# Solenoid engine?



## enginebob (Aug 17, 2009)

what is a solenoid engine and how does it work?
EB


----------



## black85vette (Aug 17, 2009)

It uses electrical solenoids in place of the cylinder / piston of a steam or internal combustion engine. It gets its power when the solenoid energizes and pulls the plunger into its electro-magnet. Lots of them out on You Tube.

Here is mine:

http://www.homemodelenginemachinist.com/index.php?topic=5635.0


----------



## zeeprogrammer (Aug 17, 2009)

I don't know if this is what you mean...

Black85vette posted this a couple of weeks ago...

http://www.homemodelenginemachinist.com/index.php?topic=5635.msg59639#msg59639

I didn't look any further. Try search on 'solenoid'.

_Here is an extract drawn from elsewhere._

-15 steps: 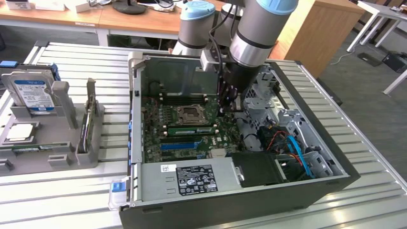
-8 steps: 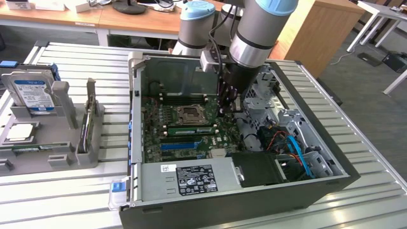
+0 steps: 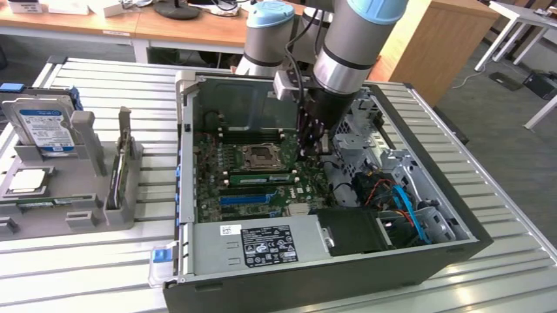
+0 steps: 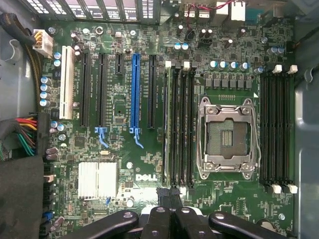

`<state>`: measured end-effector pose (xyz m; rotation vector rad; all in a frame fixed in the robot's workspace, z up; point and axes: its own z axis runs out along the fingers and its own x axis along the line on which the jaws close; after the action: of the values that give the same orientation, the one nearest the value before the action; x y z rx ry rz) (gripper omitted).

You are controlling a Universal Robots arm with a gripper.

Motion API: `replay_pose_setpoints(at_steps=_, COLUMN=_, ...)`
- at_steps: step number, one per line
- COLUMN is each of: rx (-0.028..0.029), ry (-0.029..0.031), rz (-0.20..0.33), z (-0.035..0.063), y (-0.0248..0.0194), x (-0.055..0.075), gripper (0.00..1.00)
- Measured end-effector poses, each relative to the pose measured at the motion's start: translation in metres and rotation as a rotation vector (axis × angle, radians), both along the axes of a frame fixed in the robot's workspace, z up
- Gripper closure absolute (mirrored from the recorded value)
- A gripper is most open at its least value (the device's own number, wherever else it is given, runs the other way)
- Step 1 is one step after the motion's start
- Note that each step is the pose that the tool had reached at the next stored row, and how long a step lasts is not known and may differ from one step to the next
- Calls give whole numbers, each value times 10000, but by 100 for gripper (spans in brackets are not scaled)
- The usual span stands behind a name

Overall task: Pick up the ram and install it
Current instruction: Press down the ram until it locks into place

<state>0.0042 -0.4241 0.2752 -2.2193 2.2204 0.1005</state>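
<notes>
Claw state: gripper (image 4: pixel 168 195) has its fingers pressed together and nothing is visibly pinched between them. In the wrist view the tips sit over one end of the black memory-slot bank, just beside the DELL print on the motherboard (image 4: pixel 119 104).

Ram (image 3: pixel 257 177): the green stick stands on edge in a slot just on the near side of the CPU socket (image 3: pixel 261 156), running left-right in the exterior view. Can't tell whether the latches are closed. Can't tell whether the fingertips touch the stick either. In the exterior view the arm comes down into the PC case (image 3: pixel 185 195) and the gripper hangs close above the right end of that slot bank.

Rest of the board, wrist view:
- long blue slot (image 4: pixel 134 89) among black expansion slots, well apart from the fingertips
- silver heatsink (image 4: pixel 97 179) beside the DELL print
- second bank of black memory slots (image 4: pixel 276 129) on the other side of the socket

Case lies on its side, open face up, on the slatted metal table (image 3: pixel 104 274). Power supply (image 3: pixel 261 244) with a black label sits at the near end of the case. Blue and orange cables are bundled at the exterior view's right.

At the exterior view's left, apart from the case, is a grey fixture (image 3: pixel 87 195). It holds the blue-labelled hard drive (image 3: pixel 48 130) upright and a square chip (image 3: pixel 26 181) lying flat. A thin board stands edge-on in its right-hand holder, and I can't tell what it is.
</notes>
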Motion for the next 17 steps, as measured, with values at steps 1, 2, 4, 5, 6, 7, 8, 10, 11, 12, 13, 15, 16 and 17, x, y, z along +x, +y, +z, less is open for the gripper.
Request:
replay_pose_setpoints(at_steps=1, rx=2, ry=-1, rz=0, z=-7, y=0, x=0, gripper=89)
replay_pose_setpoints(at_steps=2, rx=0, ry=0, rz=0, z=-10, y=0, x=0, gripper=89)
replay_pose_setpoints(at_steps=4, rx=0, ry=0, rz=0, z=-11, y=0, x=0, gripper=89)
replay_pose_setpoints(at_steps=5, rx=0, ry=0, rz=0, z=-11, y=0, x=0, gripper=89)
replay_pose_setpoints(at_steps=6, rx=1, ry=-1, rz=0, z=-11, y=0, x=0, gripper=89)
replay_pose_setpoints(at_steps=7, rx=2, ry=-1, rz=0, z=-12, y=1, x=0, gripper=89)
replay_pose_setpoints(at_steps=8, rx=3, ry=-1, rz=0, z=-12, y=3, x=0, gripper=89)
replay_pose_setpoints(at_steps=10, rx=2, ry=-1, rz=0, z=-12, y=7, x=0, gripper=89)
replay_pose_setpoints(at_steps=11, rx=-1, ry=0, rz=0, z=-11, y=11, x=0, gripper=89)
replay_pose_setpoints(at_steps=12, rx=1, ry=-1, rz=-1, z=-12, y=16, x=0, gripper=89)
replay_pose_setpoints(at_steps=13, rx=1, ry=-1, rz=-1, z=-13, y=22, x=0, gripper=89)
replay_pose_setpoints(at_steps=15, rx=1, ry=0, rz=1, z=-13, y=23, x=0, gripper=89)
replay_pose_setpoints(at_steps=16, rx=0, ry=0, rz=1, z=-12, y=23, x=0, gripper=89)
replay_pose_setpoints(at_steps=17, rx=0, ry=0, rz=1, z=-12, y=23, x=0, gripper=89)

....and speak of the devil...there he is...

I'll post anyway.


----------



## enginebob (Aug 17, 2009)

okay thanks! I had heard of them but never understood how they worked. ;D


----------



## firebird (Aug 18, 2009)

Hi engine bob

I built one a while back. I wound the coils myself. I posted it here on this forum. Heres a video of it running.

http://www.homemodelenginemachinist.com/index.php?topic=1824.0

Cheers 

Rich


----------